Dan mereka pun jujur kepada perasaannya. Ketika mereka bersedih, mereka menangis. Ketika mereka bahagia, mereka tertawa. Tidak ada yang bersedih, lalu bersembunyi di balik "topeng tawa". Hanya orang-orang dewasa sepertiku yang demikian.
Itu benar, bahwa dalam situasi tertentu, dusta bisa menyelamatkan sebuah hubungan; dan jujur menghancurkannya. Tetapi bagi mereka yang bijaksana, kejujuran bukanlah sebuah pilihan; itu mutlak. Maka biarkan sisanya mengalir seperti air, boleh jadi kita tak tahu bahwa semuanya akan selalu berakhir baik.

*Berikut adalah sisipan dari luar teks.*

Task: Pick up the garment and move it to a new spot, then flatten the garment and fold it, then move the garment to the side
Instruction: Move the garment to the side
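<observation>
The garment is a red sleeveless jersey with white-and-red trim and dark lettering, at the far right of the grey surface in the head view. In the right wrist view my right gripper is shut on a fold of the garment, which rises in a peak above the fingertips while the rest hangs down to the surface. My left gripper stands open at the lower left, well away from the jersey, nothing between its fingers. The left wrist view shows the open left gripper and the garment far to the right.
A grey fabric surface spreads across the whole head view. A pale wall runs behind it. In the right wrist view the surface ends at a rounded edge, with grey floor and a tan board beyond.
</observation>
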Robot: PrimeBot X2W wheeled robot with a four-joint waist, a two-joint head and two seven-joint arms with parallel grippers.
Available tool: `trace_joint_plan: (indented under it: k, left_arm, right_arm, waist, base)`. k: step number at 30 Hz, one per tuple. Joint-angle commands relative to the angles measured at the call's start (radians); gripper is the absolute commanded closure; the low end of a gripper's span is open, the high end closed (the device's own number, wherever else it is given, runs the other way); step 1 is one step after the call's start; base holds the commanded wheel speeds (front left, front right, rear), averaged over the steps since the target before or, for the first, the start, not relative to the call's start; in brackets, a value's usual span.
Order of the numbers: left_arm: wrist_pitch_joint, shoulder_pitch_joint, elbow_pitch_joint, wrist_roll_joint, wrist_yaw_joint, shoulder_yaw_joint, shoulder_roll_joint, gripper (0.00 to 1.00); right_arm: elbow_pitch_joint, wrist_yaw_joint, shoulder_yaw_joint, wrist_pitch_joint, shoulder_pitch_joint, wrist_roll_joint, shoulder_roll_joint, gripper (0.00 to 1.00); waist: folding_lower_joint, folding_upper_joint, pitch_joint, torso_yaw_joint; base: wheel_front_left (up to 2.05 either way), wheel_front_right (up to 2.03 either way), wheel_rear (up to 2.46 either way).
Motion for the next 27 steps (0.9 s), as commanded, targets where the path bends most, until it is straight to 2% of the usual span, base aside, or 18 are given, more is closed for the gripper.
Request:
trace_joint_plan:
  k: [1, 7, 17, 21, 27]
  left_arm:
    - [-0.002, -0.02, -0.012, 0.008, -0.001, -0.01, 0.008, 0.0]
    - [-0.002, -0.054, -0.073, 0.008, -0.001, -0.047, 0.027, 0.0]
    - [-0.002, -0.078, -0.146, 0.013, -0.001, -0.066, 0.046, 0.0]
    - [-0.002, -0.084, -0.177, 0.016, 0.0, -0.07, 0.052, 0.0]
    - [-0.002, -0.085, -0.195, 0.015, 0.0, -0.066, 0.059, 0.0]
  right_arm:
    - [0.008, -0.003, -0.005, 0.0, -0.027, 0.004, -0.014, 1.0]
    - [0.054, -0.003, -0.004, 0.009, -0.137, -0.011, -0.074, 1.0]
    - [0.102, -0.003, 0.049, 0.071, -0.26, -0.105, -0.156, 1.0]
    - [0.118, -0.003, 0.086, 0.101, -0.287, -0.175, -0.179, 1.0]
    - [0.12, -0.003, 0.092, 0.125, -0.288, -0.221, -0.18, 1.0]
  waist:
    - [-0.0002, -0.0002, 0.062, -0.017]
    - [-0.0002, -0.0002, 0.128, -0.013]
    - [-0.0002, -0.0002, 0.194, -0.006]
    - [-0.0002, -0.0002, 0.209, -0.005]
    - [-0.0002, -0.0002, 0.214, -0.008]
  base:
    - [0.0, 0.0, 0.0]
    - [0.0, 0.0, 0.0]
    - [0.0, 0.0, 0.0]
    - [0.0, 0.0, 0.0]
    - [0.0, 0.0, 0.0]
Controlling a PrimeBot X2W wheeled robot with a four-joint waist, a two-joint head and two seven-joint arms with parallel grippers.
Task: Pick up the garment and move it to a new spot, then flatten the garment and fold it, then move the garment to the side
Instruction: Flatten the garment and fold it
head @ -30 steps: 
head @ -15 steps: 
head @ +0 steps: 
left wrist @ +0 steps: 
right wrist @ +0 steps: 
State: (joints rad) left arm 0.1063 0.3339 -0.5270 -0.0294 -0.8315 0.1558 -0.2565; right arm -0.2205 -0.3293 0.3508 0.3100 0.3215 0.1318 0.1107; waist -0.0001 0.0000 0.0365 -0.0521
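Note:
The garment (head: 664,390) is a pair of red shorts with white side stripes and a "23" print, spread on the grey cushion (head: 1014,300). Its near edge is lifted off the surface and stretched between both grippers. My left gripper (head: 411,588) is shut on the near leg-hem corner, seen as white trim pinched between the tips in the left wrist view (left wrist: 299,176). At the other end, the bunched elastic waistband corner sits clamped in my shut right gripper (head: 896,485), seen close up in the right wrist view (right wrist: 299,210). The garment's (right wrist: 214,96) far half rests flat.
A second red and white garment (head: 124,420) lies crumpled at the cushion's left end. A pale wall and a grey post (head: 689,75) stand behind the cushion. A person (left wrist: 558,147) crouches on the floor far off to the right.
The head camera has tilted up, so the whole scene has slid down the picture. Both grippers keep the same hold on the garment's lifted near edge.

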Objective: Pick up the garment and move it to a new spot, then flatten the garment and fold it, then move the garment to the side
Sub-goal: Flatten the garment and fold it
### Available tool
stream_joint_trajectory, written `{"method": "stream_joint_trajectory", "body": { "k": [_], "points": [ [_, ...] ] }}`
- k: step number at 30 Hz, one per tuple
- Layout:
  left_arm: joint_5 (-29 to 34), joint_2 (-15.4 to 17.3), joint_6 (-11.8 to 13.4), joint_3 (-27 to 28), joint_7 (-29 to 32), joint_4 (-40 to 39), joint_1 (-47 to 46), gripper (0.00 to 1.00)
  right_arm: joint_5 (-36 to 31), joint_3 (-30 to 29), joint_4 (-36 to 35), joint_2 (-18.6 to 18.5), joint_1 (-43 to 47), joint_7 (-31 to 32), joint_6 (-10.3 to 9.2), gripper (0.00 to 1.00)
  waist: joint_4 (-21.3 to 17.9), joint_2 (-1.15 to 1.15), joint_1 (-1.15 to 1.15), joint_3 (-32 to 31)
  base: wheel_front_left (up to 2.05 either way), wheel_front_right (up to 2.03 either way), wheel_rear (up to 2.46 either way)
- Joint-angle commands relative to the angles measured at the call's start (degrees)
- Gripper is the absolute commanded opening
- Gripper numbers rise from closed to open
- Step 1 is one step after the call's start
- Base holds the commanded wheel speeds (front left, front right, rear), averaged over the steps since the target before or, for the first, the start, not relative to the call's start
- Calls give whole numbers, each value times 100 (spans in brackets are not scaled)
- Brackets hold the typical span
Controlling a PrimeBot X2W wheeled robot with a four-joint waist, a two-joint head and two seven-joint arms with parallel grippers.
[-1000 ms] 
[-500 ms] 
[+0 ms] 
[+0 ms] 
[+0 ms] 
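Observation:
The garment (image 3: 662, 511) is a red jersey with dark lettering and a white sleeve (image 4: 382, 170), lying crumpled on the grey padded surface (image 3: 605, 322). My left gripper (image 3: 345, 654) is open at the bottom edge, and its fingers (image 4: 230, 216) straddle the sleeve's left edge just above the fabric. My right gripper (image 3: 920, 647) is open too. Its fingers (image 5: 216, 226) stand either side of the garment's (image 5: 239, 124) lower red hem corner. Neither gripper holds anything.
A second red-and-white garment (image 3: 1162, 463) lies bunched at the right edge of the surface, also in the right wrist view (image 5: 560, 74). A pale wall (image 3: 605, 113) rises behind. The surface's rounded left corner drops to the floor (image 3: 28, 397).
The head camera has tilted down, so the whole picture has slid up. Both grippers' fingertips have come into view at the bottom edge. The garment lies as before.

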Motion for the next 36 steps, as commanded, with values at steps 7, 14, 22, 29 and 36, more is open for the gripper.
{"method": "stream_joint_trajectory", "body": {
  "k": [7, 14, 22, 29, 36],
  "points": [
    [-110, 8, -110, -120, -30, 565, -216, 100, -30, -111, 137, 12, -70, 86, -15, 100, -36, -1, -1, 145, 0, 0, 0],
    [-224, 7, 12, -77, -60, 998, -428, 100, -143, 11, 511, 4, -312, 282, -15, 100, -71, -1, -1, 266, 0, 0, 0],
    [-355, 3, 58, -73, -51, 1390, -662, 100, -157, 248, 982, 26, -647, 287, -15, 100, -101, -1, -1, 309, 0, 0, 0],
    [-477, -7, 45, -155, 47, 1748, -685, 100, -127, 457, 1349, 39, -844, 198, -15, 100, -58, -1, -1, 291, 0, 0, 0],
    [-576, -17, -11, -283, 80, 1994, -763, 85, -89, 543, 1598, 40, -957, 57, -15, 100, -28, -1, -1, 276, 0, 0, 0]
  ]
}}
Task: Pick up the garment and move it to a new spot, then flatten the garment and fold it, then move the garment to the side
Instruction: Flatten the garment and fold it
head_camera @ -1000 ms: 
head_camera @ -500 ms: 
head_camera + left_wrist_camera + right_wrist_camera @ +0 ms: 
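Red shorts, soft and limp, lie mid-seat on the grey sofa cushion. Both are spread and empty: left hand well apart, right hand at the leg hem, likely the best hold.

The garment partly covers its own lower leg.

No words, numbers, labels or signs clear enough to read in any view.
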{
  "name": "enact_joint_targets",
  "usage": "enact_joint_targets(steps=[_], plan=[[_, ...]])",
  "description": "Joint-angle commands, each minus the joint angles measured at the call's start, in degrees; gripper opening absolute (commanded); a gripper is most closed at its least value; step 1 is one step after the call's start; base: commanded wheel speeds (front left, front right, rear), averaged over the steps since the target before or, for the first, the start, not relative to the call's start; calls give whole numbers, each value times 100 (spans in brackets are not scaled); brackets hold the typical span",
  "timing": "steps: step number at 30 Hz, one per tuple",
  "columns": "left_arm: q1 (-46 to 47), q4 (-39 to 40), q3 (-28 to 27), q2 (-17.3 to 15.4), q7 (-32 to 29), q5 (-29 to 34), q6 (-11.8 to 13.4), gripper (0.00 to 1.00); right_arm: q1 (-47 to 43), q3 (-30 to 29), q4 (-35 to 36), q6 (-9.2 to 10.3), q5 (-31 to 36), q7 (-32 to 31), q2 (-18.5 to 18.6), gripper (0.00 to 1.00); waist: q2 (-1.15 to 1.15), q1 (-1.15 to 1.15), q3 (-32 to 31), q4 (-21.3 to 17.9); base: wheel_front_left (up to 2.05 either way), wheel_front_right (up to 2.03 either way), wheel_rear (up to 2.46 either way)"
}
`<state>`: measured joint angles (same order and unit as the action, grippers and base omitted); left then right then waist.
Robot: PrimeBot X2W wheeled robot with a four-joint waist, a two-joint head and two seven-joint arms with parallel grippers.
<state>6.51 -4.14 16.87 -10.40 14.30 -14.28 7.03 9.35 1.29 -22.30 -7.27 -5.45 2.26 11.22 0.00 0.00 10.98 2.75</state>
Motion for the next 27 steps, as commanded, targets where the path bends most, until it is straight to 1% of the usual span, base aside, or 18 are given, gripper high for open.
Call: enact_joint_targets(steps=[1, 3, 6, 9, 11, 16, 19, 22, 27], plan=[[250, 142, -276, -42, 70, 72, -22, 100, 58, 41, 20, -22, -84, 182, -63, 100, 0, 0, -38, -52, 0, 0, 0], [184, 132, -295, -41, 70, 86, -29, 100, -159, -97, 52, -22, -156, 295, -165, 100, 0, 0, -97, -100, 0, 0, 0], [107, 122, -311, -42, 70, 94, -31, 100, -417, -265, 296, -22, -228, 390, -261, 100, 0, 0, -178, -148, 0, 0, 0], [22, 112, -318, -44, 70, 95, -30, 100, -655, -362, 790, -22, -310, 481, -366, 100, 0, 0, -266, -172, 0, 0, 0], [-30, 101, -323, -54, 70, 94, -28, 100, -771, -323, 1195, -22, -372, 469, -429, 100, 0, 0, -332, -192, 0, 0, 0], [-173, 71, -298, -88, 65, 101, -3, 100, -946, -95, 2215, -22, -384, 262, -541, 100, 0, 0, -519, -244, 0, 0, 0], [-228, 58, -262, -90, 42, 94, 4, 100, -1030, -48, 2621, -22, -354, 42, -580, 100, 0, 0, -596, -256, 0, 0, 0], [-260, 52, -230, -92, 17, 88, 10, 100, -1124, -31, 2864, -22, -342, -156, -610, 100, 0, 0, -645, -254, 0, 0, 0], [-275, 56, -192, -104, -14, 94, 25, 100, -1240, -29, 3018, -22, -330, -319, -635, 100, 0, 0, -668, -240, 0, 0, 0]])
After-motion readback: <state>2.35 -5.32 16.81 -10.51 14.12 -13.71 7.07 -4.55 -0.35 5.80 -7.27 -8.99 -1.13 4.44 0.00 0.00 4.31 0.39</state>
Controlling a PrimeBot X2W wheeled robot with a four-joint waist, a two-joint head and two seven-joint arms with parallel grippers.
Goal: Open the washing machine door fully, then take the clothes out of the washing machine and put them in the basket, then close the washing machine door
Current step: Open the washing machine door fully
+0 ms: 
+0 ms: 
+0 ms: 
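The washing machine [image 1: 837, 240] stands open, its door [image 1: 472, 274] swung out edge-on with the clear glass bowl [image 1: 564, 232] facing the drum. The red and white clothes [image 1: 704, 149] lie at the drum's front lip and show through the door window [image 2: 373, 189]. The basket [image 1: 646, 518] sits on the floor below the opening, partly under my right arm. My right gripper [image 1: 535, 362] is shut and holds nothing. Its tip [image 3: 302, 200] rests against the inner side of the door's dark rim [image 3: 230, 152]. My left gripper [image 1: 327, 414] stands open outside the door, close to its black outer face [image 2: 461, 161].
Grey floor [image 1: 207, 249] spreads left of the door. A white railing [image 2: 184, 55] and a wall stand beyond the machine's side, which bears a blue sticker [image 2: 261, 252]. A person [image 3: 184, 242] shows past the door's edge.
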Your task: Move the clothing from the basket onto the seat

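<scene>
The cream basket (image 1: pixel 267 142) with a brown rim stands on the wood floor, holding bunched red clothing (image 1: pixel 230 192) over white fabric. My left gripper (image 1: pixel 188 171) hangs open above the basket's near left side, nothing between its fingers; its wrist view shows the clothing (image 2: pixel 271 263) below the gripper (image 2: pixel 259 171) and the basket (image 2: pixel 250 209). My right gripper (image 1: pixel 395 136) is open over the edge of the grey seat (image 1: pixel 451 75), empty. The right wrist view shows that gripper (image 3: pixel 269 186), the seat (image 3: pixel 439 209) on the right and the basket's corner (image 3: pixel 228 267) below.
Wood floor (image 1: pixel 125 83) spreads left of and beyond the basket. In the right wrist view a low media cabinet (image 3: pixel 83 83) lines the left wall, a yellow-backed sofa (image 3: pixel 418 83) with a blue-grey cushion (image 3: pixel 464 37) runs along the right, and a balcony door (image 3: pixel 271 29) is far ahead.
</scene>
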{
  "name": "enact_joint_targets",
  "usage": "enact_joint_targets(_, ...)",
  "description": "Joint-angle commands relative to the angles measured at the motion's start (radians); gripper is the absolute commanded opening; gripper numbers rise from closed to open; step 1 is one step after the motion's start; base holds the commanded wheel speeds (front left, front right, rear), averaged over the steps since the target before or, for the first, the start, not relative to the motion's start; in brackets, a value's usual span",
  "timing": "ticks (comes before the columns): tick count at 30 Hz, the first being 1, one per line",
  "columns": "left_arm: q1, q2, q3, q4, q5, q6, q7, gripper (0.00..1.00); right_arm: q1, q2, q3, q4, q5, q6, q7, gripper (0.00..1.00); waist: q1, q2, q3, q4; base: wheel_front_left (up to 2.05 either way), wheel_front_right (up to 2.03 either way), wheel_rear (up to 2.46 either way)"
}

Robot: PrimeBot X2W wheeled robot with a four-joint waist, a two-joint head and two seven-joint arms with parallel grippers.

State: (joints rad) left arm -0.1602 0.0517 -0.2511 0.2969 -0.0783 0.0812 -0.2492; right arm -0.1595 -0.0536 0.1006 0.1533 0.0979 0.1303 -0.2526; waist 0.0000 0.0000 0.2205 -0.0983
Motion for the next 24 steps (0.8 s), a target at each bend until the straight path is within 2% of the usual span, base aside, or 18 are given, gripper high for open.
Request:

Masalah sebesar apa pun yang tercipta dari kejujuran, itu tidak apa; sepertinya kita lupa, bahwa kita punya Tuhan Yang Maha Besar.
4. Cepat melupakan masalah dan memaafkan
Keponakanku sangat sering berebut mainan dengan keponakanku yang lain. Mereka benar-benar menjengkelkan sekaligus manis saat bertengkar. Salah satu menangis, yang lain mengadu pada ibunya.
Tetapi yang membuatku amat-sangat iri, adalah mereka sangat mudah untuk memaafkan. Rasanya tak ada dendam apa pun sekali pun mereka terlibat dalam perang dunia. Mereka begitu lugu, tak menghiraukan masalah yang ada, dan sangat lapang dalam memaafkan.
Lain halnya dengan kita; seseorang menyenggol tak sengaja pun bisa menimbulkan perang adu mulut. Sungguh menyedihkan!
5. Tidak minder atau insecure
Tidak ada generasi yang lebih sering merasa minder dibanding generasi kita sekarang. Sedikit banyak, media sosial berpengaruh besar dengan "skandal" ini. Ketika membuka beranda media sosial, kita mendapati seorang teman dengan piala besar di sampingnya, sebagian yang lain menunjukkan paras menawannya, dan sebagian yang lain membanggakan tabungannya.
Begitulah Paradoks Kemajuan terjadi: semakin sejahtera dan kaya raya penduduk dari tempat yang kita tinggali, semakin mungkin kita melakukan bunuh diri.
Aku tak terkecuali dalam hal ini. Memang sudah menjadi sifat alamiah orang dewasa, bahwa kita tak ingin terkalahkan. Dan jawaban dari kekalahan itu adalah rasa minder atau insecure.
Anak-anak tidak demikian. Mereka selalu percaya diri untuk pergi bermain dengan siapa pun. Mereka tidak mempersalahkan tubuhnya, bagaimana wajahnya, atau penampilannya.
Dulu, aku berjalan tanpa masalah dengan rambut belah dua. Meskipun terlihat konyol, tapi itu tidak apa. Dan hingga sekarang, aku tak begitu peduli dengan parasku. Sering pula aku tertawa saat menatap wajahku sendiri di cermin. Mereka bilang aku cukup jelek; mana ada! Aku merasa inilah rupa sempurnaku dari-Nya.